Data records:
______
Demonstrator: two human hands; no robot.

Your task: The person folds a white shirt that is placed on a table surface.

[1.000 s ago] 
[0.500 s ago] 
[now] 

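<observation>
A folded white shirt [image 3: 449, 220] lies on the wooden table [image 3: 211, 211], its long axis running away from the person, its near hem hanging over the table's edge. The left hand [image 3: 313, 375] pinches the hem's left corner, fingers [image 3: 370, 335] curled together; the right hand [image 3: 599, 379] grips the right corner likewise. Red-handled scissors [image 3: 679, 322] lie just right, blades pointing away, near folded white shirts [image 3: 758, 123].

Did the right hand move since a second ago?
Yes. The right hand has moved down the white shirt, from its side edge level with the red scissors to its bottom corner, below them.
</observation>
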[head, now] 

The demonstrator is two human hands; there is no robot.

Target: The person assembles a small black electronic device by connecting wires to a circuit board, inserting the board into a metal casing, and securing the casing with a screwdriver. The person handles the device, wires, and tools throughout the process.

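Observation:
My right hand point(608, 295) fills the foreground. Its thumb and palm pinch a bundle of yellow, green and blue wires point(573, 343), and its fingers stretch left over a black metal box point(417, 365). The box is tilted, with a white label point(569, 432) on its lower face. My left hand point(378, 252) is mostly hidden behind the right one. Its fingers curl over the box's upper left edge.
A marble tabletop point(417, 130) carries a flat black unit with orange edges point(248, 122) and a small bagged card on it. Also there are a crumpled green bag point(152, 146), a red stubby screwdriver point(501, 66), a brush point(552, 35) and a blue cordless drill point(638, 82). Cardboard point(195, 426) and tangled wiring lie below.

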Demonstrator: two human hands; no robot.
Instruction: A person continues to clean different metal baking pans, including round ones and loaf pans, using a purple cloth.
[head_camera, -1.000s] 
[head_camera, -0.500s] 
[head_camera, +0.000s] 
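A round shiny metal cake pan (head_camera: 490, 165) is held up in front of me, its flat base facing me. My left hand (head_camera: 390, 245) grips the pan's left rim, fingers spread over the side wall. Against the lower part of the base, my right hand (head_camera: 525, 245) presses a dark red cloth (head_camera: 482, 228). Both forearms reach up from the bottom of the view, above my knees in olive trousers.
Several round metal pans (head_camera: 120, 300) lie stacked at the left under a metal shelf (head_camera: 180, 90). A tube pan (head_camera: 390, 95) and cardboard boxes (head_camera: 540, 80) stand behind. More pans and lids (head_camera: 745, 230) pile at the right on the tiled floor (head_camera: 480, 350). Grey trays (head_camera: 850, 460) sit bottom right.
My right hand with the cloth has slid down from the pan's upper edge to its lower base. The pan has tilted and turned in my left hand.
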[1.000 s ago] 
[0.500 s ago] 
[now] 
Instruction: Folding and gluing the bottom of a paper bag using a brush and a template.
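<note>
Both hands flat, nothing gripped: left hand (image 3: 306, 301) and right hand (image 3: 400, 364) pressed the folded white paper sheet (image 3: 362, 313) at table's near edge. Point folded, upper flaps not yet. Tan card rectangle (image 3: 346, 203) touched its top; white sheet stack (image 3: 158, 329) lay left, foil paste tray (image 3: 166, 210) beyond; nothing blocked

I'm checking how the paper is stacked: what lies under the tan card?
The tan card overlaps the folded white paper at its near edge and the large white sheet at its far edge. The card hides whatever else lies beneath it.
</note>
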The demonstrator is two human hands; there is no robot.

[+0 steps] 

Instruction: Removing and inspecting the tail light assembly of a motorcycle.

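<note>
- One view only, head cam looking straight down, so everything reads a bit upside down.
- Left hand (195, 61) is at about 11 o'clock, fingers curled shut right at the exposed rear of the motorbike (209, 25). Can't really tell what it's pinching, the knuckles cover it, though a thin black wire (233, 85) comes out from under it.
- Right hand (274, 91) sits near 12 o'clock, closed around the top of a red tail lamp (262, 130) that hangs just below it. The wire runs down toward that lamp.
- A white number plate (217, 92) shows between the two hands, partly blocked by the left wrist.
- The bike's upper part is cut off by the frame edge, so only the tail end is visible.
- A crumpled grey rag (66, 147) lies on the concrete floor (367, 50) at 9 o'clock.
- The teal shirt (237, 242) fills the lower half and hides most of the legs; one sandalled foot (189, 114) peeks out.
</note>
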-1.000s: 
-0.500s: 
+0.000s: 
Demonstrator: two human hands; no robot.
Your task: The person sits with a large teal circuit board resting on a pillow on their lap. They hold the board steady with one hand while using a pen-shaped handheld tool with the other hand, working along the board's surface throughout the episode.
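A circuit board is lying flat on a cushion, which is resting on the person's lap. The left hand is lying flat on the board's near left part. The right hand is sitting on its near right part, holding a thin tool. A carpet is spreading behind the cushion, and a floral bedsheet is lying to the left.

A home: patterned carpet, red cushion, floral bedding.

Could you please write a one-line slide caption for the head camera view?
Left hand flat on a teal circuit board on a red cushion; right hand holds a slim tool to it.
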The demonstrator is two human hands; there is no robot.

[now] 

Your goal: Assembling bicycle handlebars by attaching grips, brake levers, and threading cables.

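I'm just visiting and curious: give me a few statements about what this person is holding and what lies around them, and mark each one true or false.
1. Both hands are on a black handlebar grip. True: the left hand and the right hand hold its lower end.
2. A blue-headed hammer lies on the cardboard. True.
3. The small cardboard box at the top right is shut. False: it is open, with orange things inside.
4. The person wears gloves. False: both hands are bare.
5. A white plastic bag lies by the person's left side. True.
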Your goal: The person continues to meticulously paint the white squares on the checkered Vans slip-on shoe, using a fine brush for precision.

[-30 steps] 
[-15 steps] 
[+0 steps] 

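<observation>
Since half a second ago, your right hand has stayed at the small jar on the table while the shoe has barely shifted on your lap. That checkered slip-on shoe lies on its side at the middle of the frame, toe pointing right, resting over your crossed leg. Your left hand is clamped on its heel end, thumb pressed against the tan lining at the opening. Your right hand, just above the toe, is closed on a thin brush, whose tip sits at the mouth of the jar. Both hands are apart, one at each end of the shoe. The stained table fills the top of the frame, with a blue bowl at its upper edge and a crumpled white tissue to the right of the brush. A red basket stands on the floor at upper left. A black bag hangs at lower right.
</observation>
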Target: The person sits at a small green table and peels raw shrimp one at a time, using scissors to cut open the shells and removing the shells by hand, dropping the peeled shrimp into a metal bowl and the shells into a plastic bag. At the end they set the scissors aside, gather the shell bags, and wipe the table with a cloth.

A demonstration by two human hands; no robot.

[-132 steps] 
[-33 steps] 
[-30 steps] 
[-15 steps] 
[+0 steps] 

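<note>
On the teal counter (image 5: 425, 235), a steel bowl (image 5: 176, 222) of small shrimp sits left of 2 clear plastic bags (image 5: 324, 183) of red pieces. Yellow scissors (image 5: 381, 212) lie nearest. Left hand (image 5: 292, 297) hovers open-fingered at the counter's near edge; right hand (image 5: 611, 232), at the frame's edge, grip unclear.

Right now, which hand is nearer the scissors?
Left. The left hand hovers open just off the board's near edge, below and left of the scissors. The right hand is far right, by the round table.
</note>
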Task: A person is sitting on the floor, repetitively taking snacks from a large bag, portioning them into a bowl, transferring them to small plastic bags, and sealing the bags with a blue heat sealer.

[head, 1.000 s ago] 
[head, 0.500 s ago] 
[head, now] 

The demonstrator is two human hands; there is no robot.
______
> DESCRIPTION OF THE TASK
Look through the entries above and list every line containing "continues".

> RESPONSE TO THE TASK
Instruction: A person continues to clean different metal baking pans, including round ones and loaf pans, using a purple cloth.
Your goal: The person continues to meticulously paint the white squares on the checkered Vans slip-on shoe, using a fine brush for precision.

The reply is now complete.